The answer must consist of the entries, copied exactly and in full.

----- INPUT FOR THIS TASK

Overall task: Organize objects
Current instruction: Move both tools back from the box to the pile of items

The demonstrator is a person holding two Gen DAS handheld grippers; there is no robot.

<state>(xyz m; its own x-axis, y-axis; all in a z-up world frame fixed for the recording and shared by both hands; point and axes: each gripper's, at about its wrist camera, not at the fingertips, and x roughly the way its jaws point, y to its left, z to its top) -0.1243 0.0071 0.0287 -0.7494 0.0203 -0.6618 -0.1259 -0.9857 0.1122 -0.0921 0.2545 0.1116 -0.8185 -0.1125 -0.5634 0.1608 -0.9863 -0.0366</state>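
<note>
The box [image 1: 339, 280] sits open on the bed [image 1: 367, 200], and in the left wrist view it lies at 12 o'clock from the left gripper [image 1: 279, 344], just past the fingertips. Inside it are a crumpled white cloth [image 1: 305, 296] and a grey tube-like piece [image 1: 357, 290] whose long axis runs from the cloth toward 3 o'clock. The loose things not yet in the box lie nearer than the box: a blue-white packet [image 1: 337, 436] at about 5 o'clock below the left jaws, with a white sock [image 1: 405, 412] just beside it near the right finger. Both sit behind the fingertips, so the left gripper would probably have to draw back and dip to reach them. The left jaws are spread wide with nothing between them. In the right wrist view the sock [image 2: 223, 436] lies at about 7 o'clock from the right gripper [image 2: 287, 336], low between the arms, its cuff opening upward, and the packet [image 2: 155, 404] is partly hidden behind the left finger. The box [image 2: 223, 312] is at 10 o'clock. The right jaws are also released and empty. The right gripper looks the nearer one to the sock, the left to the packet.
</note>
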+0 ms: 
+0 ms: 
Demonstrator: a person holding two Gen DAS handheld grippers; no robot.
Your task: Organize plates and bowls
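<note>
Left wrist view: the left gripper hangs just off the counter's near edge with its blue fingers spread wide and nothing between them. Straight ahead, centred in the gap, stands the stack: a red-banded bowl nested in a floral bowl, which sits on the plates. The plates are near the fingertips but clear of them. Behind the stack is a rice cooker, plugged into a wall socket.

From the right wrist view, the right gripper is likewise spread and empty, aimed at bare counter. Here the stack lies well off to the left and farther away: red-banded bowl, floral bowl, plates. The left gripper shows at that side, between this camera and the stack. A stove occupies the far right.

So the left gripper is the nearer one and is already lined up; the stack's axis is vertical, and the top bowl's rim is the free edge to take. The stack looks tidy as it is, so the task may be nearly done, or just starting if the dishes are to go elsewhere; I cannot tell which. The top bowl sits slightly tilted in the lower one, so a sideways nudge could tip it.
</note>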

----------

▸ RESPONSE
Overall task: Organize objects
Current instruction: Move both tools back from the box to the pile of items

The demonstrator is a person holding two Gen DAS handheld grippers; there is no robot.

<state>(xyz m; its own x-axis, y-axis; all in a z-up world frame fixed for the recording and shared by both hands; point and axes: each gripper's, at about its wrist camera, not at the fingertips, and x roughly the way its jaws point, y to its left, z to its top) -0.1243 0.0071 0.0287 -0.7494 0.0203 -0.6618 -0.1259 -0.9857 0.1122 -0.0921 0.2545 0.1116 -0.8185 -0.1125 -0.5634 0.1608 -0.9863 -0.0366</state>
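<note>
The box [image 1: 339, 280] sits open on the bed [image 1: 367, 200], and in the left wrist view it lies at 12 o'clock from the left gripper [image 1: 279, 344], just past the fingertips. Inside it are a crumpled white cloth [image 1: 305, 296] and a grey tube-like piece [image 1: 357, 290] whose long axis runs from the cloth toward 3 o'clock. The loose things not yet in the box lie nearer than the box: a blue-white packet [image 1: 337, 436] at about 5 o'clock below the left jaws, with a white sock [image 1: 405, 412] just beside it near the right finger. Both sit behind the fingertips, so the left gripper would probably have to draw back and dip to reach them. The left jaws are spread wide with nothing between them. In the right wrist view the sock [image 2: 223, 436] lies at about 7 o'clock from the right gripper [image 2: 287, 336], low between the arms, its cuff opening upward, and the packet [image 2: 155, 404] is partly hidden behind the left finger. The box [image 2: 223, 312] is at 10 o'clock. The right jaws are also released and empty. The right gripper looks the nearer one to the sock, the left to the packet.
</note>
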+0 ms: 
+0 ms: 
Demonstrator: a person holding two Gen DAS handheld grippers; no robot.
Your task: Organize plates and bowls
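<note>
Left wrist view: the left gripper hangs just off the counter's near edge with its blue fingers spread wide and nothing between them. Straight ahead, centred in the gap, stands the stack: a red-banded bowl nested in a floral bowl, which sits on the plates. The plates are near the fingertips but clear of them. Behind the stack is a rice cooker, plugged into a wall socket.

From the right wrist view, the right gripper is likewise spread and empty, aimed at bare counter. Here the stack lies well off to the left and farther away: red-banded bowl, floral bowl, plates. The left gripper shows at that side, between this camera and the stack. A stove occupies the far right.

So the left gripper is the nearer one and is already lined up; the stack's axis is vertical, and the top bowl's rim is the free edge to take. The stack looks tidy as it is, so the task may be nearly done, or just starting if the dishes are to go elsewhere; I cannot tell which. The top bowl sits slightly tilted in the lower one, so a sideways nudge could tip it.
</note>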

This output is complete, and the exercise is done.